Fusil K31 Schmidt Rubin : pourquoi l’avons-nous choisi ?

By 28 septembre 2018Les coulisses
Fusil K31 Schmidt Rubin et crosse de fusil K31 Zero

Dans cet article, nous expliquons pourquoi nous avons fait le choix de proposer une crosse de fusil pour K31 Schmidt Rubin. C’est une des arme de guerre les plus connues à travers le monde. Nous revenons ainsi sur l’histoire et les spécificités du fusil K31 (ou mousqueton suisse 1931). Nous expliquons également la nature et les caractéristiques d’une arme en configuration bullpup !

 

Pourquoi avons-nous choisi le fusil K31 Schmidt Rubin ?

Nous avons choisi de proposer une crosse pour fusil K31 Schmidt Rubin pour différentes raisons :

1. Tout d’abord, c’est une arme que s’adapte remarquablement bien au montage des crosses de fusil de différents types. En effet, elle ne comporte que deux points de vis.
2. Ensuite, le fusil K31 est un très bon compromis ! C’est une arme très précise et fabriquée avec des matériaux de premier choix. Ceci tout en étant vendue à un prix raisonnable (entre 450 et 850€).
3. Enfin, en termes d’usage, le fusil K31 répond presque à toutes les exigences des tireurs et chasseurs !

 

L’histoire du célèbre fusil K31

Le fusil K31 Schmidt Rubin, ou mousqueton suisse 1931, est une arme militaire très connue à travers le monde. Cette ancienne arme de guerre fonctionne selon le principe de fonctionnement de la culasse à mouvement rectiligne. Elle était produite à plus de 700 000 unités dans les années 1930. Les derniers exemplaires de fusil K31 furent fabriqués en 1958 pour les armées, et en 1972 pour les privés.

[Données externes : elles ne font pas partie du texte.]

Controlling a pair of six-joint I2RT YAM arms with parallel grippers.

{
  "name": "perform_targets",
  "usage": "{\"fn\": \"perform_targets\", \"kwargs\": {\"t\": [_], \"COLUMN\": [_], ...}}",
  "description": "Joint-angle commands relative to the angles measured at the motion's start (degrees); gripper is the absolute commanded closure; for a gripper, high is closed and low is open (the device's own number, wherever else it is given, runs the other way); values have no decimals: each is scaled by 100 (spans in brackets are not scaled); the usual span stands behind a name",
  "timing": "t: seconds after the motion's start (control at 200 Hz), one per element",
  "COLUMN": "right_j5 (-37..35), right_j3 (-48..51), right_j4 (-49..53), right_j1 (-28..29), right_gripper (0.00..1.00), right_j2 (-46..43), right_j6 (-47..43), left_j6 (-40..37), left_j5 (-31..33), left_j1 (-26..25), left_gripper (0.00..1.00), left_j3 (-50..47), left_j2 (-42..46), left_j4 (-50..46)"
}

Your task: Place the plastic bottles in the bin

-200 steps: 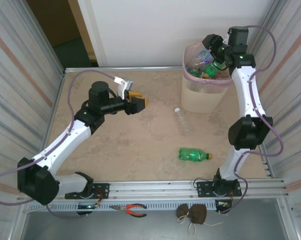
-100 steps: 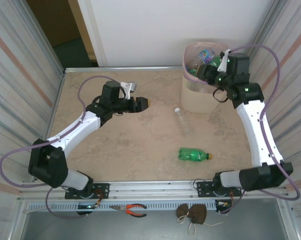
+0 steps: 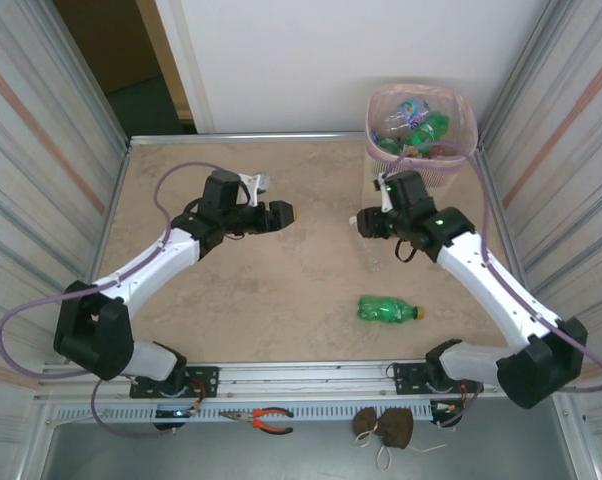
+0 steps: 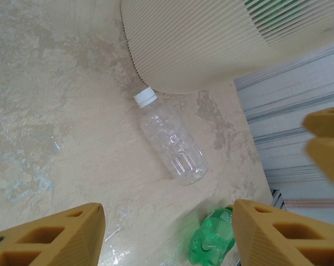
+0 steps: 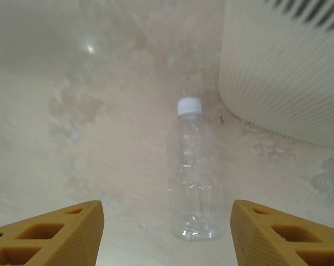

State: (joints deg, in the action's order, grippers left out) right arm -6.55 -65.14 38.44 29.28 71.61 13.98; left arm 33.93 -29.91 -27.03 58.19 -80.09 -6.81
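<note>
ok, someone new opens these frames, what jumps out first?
The beige bin in the far right corner, loaded with bottles. Next, the right gripper hangs open over a clear bottle that lies beside the bin, cap end nearest it. A green bottle lies on its side nearer the front, and the left gripper is open, off to the left.

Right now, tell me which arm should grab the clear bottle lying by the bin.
Right. The right gripper hangs right above the clear bottle, jaws open to either side of it; the left gripper is open too but farther away.
</note>
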Motion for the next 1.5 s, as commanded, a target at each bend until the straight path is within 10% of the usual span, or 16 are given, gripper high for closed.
{"fn": "perform_targets", "kwargs": {"t": [0.0, 0.762, 1.493], "right_j5": [-774, -1624, -1139], "right_j3": [119, -648, -719], "right_j4": [-204, -231, 5], "right_j1": [274, 531, 602], "right_gripper": [38, 24, 38], "right_j2": [444, 3285, 2869], "right_j6": [-361, -633, -348], "left_j6": [-4, -89, -33], "left_j5": [130, 293, 336], "left_j1": [130, 478, 595], "left_gripper": [38, 38, 38], "left_j3": [-156, -433, -590], "left_j2": [355, 801, 998], "left_j4": [-139, -452, -459]}}
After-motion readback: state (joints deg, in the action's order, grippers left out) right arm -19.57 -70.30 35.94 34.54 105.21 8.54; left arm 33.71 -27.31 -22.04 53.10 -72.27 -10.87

Aujourd’hui encore, de nombreux tireurs continuent d’utiliser le fusil K31 Schmidt Rubin. Certains l’équipent également pour le tir à longue distance ou TLD !

 

Qu’est-ce qu’une arme en configuration « bullpup »

La Bullpup est une configuration que nous avons choisi dans la fabrication de notre crosse de fusil pour K31. Bullpup est un fusil où l’obturateur, le système d’obturation et le chargeur, sont placés derrière la poignée et la gâchette. Cette configuration compacte et moderne permet d’avoir ainsi une arme plus courte dans la parité de longueur roseau.
En adoptant ce choix, le tireur obtient non seulement un fusil plus court, mais aussi plus léger. Celle-ci permet généralement d’obtenir une arme plus équilibrée. Cela se traduit par une plus grande mobilité dans des environnements confinés ainsi qu’une meilleure maniabilité de l’arme : rapidité et facilité !

 

Contexte historique de l’arme bullpup

Le concepteur de la carabine à verrou Thorneycroft a employé le premier l’architecture bullpup en 1901. Depuis l’apparition d’un modèle de pistolet breveté par le Français Henri Delacre en 1936, un nombre croissant de concepteurs d’armes semi-automatiques l’ont adopté.
Un fusil d’assaut chambrant une munition de 7,62 mm a été développé en 1946 à Toula (Union soviétique). Ce développement fût à titre expérimental et n’est donc pas entré en service. Le Royaume-Uni a été le premier pays ayant développé sur le marché un fusil d’assaut bullpup, l’EM2, pour lequel les études avaient débuté en 1944 mais opta finalement pour le FAL de conception classique en raison de l’adoption de la cartouche standard de l’OTAN. Le FAMAS et le Steyr AUG, apparus sensiblement à la même époque furent les premières armes bullpup à être adoptée avec succès par des armées.

 

Précisions techniques concernant la configuration bullpup

Il est utile de préciser que cette configuration pose un certain nombre de difficultés techniques.  Ces difficultés découlent notamment de la position de la chambre, très proche du visage du tireur, et ainsi du mode d’éjection des étuis. Aussi, une arme bullpup peut être épaulée que d’un seul côté. Elle ne peut donc pas être employée par un droitier comme par un gaucher. Une caractéristique qui constitue un embarras d’ordre pratique.
En guise de conclusion, si certaines armes telles que le SAR-21 ne peuvent être épaulées qu’à droite, la solution la plus courante, que l’on trouve dans le Steyr AUG et le FAMAS, consiste en un mécanisme réversible qui, au prix d’un démontage de l’arme, offre la possibilité de décider du côté d’éjection des étuis. Le FN P90 et le FN F2000 recèlent une solution innovante car ils éjectent les étuis respectivement vers le bas et vers l’avant, ce qui rend à ce titre tout démontage inutile.